To help secure funding and support the growth of the team, it’s vital to show the impact of our work, for example the numbers of referrals, through-puts and other statistics.
Since we launched, the HIA has been recognised by local and national partners for the unique ‘whole home’ solutions which are offered and I believe that the diversity of the team has played a key part in our ability to do this.
This year we have exceeded expectations and moved from an average £1.6m spend to a spend of £6.5 million on Disabled Facilities Grants (DFG).
We have worked with our social care and finance partners, collaborating to develop some radical changes to staff funding to address outstanding cases as a result of the Covid-19 pandemic.
A key challenge for the future will be our ability to continually develop and adapt our team to meet the growing need for the service in our community.
To help secure funding and support the growth of the team, it’s vital to show the impact of our work, for example the numbers of referrals, through-puts and other statistics, as well as evidence of the often life-changing benefits from the customers themselves.
Using the BRE Group cost calculator I was able to demonstrate significant financial savings across a range of health and social care measures, including direct savings against the social care and health budgets locally. I also used affordable warmth statistics to help build our case.
Maintaining good relationships with the local integrated care board, the Black Country ICB; the Better Care Fund and the A&E Board has helped to diversify our funding sources and ensure we are the go-to local delivery mechanism.
New guidance on delivery of the DFG sets out what elements of funded work can be considered capital expenditure.
And we have received valuable support from Foundations regional advisers about the steps we can take to support our staffing needs.
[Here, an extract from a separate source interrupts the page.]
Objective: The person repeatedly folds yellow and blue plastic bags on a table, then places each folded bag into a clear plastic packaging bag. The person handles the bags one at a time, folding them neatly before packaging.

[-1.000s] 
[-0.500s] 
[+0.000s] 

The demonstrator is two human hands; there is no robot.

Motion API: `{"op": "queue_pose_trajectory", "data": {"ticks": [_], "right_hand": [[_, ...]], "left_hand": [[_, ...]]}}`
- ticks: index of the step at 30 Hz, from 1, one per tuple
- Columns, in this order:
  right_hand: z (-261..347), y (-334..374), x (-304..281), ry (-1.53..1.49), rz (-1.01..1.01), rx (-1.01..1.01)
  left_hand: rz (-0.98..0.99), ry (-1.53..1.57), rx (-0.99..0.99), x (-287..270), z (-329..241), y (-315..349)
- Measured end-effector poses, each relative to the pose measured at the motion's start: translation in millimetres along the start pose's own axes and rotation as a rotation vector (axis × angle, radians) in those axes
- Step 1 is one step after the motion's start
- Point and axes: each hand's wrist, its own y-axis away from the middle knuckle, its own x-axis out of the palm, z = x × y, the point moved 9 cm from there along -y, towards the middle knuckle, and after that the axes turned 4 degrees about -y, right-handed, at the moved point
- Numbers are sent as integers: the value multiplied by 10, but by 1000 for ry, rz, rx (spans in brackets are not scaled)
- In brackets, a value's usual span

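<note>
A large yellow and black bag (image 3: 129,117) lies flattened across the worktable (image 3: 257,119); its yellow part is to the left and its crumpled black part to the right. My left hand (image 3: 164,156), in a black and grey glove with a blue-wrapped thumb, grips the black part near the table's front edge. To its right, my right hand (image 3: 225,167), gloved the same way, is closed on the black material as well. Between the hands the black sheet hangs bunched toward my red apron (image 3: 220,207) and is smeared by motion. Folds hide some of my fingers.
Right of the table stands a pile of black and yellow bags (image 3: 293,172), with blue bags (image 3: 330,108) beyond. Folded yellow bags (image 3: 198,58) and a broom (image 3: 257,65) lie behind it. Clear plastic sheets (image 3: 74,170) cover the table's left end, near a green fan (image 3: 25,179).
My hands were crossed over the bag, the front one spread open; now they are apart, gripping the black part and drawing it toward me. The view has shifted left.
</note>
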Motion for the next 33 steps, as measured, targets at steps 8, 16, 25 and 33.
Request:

To future proof our service and increase sustainability we are considering ongoing changes and improvements such as implementing agency fees for the able-to-pay market and developing our telecare support.
I’m so proud of the team and all that we have achieved and I’m focused on working to grow and develop as a team.
But the one thing I feel has contributed most to our success is the guiding principle of ‘customers at the heart’ through everything we do.
It’s the thing we keep coming back to at every step, because we need to be clear that everything we do is right for the people in Wolverhampton who need our help to improve their homes and increase their wellbeing and quality of life.
The views and opinions expressed in this guest blog are those of the authors. They do not necessarily reflect the policy or positions of the Centre for Ageing Better.